Strip out the pictures and output each remaining line of the data word for word.
▬▬▬▬▬▬▬▬▬▬
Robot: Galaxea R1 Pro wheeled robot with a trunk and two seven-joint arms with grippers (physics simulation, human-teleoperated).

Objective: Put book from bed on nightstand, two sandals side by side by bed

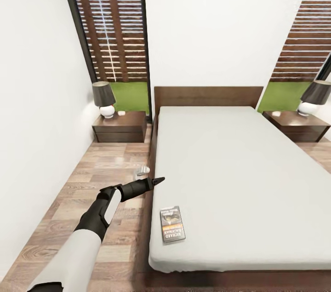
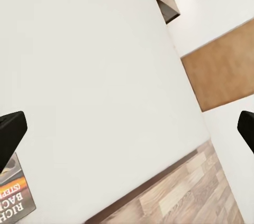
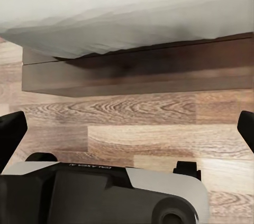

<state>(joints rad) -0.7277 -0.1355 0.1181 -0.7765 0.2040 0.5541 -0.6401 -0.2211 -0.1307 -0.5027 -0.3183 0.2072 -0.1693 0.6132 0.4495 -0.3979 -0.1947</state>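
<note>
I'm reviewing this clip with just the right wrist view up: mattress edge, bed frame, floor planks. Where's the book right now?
Observer: The book lies flat on the bed, near the mattress corner closest to the robot, on its left side.
Operator: Has the left arm grabbed it?
Observer: No. The left pincer hangs by the bed's edge, apart from the book, and the left wrist view shows its fingers spread wide.
Operator: Is there a nightstand that arm could use?
Observer: One nightstand, carrying a lamp, stands beside the headboard on the robot's left.
</note>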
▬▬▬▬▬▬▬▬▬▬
• **Answer space**:
Robot: Galaxea R1 Pro wheeled robot with a trunk and two seven-joint arms with grippers (physics simulation, human-teleoperated).

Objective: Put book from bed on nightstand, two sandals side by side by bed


<state>(joints rad) -0.7277 -0.1355 0.1181 -0.7765 0.2040 0.5541 -0.6401 -0.2211 -0.1307 -0.5027 -0.3183 0.2072 -0.1693 0.6132 0.4495 -0.3979 -0.1947</state>
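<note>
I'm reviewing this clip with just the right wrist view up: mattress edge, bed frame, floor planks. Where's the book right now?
Observer: The book lies flat on the bed, near the mattress corner closest to the robot, on its left side.
Operator: Has the left arm grabbed it?
Observer: No. The left pincer hangs by the bed's edge, apart from the book, and the left wrist view shows its fingers spread wide.
Operator: Is there a nightstand that arm could use?
Observer: One nightstand, carrying a lamp, stands beside the headboard on the robot's left.
</note>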

The full answer has been given.